**WORK REQUEST:** With the pictures omitted, repeat exactly the lines below starting with the line that has "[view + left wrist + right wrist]" and going on through the line that has "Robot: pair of".

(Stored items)
····················
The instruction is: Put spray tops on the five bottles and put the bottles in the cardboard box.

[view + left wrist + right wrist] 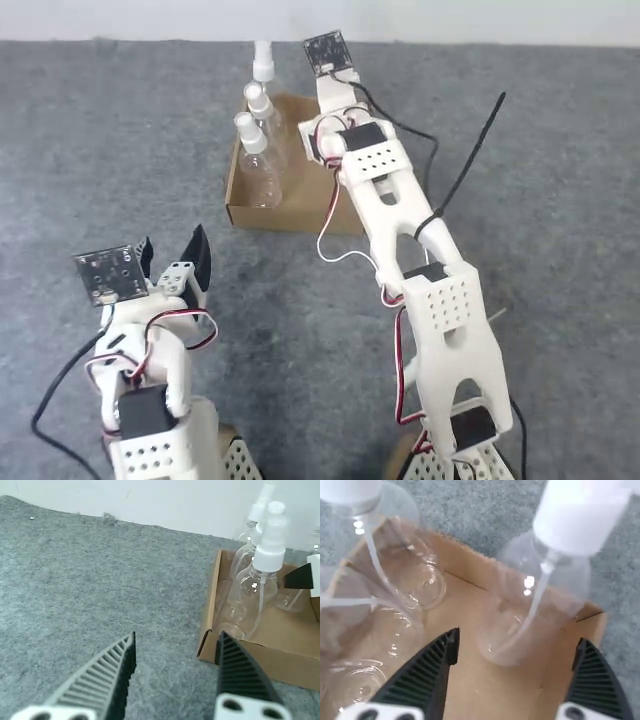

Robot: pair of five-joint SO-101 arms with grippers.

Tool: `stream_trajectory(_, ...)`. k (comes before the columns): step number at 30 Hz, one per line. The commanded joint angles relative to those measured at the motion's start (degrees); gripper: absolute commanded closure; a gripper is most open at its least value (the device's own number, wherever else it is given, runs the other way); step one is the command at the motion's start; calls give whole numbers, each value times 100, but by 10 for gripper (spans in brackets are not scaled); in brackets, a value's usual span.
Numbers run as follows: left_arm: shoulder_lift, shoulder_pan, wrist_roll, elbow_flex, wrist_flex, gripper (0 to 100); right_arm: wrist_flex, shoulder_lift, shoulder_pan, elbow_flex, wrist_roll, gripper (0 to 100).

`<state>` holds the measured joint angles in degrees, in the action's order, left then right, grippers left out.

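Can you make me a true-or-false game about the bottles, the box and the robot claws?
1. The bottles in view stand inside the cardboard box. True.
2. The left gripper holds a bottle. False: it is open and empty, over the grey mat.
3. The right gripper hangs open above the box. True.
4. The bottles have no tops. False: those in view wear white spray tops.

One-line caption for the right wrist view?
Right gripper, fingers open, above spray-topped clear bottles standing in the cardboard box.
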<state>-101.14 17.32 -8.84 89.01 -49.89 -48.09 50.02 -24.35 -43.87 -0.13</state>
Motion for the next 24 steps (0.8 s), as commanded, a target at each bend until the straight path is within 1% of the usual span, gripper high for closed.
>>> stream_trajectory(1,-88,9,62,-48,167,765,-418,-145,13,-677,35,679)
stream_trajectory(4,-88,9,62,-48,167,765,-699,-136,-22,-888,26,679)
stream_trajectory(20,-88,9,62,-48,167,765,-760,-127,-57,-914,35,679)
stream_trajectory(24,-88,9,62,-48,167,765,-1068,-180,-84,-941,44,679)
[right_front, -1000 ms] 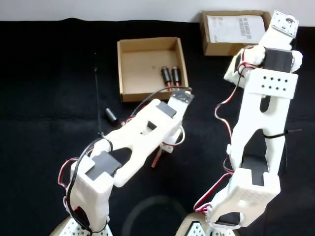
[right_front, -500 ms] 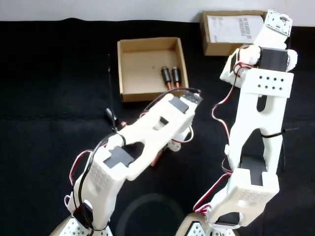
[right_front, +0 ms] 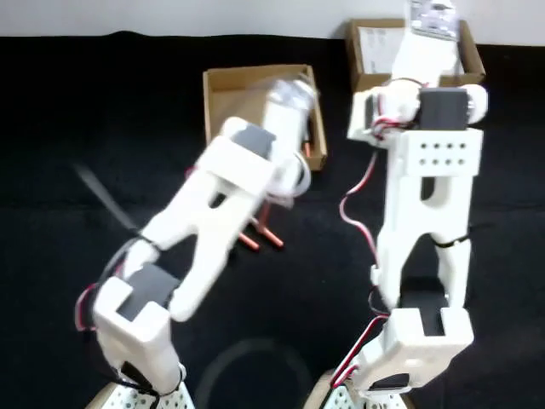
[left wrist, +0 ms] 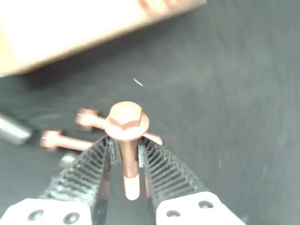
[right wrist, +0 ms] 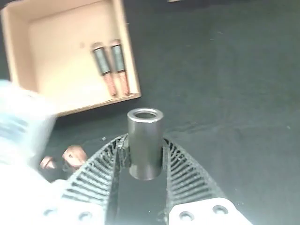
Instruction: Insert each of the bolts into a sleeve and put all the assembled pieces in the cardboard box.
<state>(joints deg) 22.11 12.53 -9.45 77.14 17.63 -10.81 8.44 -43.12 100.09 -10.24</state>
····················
**ANSWER SECTION:**
[view + left wrist + right wrist] 

Robot: pair of five-joint SO-101 arms with grippers.

Nothing more remains to be done for this exercise.